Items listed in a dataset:

*** Block opens ***

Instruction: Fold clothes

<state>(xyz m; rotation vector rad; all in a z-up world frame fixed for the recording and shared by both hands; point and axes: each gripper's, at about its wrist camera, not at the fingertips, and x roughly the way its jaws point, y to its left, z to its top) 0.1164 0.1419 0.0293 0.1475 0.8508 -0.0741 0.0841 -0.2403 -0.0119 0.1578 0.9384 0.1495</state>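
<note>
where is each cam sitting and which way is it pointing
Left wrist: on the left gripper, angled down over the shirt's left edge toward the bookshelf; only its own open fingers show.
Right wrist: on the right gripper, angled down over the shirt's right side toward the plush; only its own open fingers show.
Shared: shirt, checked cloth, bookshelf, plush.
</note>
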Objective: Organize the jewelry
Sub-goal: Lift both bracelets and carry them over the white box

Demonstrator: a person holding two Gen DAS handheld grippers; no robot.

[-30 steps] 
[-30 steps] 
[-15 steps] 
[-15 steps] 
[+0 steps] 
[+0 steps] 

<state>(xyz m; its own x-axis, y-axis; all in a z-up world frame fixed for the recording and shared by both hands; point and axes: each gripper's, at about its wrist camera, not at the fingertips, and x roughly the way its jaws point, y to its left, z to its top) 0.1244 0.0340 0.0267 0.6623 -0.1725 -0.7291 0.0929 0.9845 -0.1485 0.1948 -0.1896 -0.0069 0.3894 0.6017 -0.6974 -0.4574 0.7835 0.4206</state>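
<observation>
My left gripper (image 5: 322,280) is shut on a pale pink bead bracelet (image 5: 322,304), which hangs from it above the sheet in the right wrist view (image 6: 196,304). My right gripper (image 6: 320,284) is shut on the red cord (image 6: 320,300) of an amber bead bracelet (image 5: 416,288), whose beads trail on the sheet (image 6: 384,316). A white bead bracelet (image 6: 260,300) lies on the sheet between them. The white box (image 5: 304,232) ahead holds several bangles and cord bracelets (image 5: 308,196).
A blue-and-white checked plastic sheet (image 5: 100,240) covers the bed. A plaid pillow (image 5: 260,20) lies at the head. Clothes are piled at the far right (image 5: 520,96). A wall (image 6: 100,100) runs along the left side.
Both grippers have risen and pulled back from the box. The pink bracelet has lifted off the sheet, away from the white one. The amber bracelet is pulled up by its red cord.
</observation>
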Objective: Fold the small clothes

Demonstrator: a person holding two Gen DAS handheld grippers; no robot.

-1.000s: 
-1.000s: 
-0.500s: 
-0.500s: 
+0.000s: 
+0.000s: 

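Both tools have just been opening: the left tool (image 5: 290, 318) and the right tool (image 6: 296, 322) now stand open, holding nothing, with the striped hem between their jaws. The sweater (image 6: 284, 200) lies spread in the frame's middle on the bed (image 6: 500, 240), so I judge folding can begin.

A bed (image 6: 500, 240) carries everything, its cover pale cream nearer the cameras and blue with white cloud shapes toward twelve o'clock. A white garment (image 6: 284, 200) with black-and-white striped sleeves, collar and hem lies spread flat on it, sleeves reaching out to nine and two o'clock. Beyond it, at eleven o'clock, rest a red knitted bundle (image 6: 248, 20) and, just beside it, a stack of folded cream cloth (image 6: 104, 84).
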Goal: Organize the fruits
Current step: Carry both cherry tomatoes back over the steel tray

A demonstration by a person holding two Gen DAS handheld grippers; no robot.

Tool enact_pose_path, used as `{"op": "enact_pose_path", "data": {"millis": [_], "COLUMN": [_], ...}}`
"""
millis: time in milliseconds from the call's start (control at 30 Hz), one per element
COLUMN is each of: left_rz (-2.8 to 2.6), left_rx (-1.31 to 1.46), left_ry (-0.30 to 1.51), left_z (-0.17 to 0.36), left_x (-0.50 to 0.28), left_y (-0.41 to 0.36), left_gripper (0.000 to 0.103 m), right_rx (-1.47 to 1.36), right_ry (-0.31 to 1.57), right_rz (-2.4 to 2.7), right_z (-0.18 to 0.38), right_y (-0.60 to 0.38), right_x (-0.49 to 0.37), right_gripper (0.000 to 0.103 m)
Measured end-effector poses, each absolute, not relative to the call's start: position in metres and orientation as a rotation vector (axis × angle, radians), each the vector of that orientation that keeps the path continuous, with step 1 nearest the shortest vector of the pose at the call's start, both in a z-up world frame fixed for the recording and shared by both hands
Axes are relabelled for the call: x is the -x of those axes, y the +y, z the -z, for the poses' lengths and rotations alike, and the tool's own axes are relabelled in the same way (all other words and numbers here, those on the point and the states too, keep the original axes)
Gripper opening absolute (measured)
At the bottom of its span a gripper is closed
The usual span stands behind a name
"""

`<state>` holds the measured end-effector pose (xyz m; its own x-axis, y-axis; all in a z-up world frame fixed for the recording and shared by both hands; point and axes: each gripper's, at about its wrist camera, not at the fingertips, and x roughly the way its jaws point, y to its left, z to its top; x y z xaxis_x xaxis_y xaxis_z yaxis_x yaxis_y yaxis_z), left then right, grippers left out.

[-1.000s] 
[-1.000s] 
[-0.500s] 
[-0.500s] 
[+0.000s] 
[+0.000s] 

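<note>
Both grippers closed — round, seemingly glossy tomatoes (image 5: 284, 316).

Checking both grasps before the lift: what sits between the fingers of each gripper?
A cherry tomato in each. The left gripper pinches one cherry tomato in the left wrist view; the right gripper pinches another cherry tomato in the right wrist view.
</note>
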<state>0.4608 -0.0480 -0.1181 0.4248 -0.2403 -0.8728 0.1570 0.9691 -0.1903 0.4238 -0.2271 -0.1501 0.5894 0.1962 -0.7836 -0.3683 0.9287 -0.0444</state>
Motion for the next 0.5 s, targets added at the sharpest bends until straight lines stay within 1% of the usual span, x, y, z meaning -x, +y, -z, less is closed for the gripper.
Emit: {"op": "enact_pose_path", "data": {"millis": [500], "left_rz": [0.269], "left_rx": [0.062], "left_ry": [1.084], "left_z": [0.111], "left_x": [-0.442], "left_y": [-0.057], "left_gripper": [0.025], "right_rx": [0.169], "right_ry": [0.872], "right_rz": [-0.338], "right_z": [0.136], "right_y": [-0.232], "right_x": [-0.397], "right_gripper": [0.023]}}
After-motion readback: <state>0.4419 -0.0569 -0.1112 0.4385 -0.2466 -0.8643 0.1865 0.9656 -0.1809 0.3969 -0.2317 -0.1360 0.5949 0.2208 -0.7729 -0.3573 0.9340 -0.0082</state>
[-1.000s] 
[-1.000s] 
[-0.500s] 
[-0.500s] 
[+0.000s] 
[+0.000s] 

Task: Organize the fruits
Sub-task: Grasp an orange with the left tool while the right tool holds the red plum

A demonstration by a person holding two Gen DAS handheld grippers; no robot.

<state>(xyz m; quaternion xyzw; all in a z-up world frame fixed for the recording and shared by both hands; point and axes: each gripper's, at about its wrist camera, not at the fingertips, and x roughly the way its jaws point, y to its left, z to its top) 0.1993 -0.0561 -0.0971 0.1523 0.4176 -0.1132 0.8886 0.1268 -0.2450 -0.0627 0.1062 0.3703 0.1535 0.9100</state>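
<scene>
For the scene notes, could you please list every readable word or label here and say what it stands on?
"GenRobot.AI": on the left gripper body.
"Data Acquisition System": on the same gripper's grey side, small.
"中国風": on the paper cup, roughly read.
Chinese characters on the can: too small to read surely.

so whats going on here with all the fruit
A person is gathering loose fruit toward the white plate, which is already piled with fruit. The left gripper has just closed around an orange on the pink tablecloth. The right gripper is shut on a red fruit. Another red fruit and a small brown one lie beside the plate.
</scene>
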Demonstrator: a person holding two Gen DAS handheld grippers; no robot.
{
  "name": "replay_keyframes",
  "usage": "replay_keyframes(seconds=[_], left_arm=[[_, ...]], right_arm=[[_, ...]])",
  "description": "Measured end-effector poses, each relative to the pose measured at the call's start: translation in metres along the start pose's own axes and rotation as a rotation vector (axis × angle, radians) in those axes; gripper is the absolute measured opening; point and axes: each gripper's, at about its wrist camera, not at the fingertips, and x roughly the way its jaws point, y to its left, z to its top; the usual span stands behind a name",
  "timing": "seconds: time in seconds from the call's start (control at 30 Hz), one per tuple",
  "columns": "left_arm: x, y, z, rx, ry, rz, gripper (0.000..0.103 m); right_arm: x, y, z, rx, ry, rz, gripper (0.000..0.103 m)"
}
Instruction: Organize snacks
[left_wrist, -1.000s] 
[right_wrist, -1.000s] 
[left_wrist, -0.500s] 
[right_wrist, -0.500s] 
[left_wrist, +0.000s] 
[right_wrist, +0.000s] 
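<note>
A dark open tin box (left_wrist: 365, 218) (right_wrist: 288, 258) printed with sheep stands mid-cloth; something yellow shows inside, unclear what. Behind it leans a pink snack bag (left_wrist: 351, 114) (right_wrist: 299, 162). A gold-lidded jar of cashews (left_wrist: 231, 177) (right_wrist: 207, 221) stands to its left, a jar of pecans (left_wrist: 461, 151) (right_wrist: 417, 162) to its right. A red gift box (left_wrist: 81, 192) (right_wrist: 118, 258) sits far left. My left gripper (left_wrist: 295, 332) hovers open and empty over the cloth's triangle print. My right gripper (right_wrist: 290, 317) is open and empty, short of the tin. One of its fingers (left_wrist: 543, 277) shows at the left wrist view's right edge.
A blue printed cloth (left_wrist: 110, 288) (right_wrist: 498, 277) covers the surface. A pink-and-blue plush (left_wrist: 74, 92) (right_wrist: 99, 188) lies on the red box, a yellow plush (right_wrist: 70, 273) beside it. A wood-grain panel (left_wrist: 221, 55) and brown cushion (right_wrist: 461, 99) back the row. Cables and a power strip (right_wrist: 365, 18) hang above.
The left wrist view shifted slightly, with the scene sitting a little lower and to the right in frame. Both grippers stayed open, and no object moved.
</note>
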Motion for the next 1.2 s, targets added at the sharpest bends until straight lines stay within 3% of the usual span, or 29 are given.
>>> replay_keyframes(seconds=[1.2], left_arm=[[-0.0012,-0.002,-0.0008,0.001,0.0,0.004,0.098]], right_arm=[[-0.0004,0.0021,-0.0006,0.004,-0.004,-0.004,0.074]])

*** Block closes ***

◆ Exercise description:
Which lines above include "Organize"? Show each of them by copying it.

◆ Answer to the problem:
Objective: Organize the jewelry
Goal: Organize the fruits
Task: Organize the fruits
Instruction: Organize snacks

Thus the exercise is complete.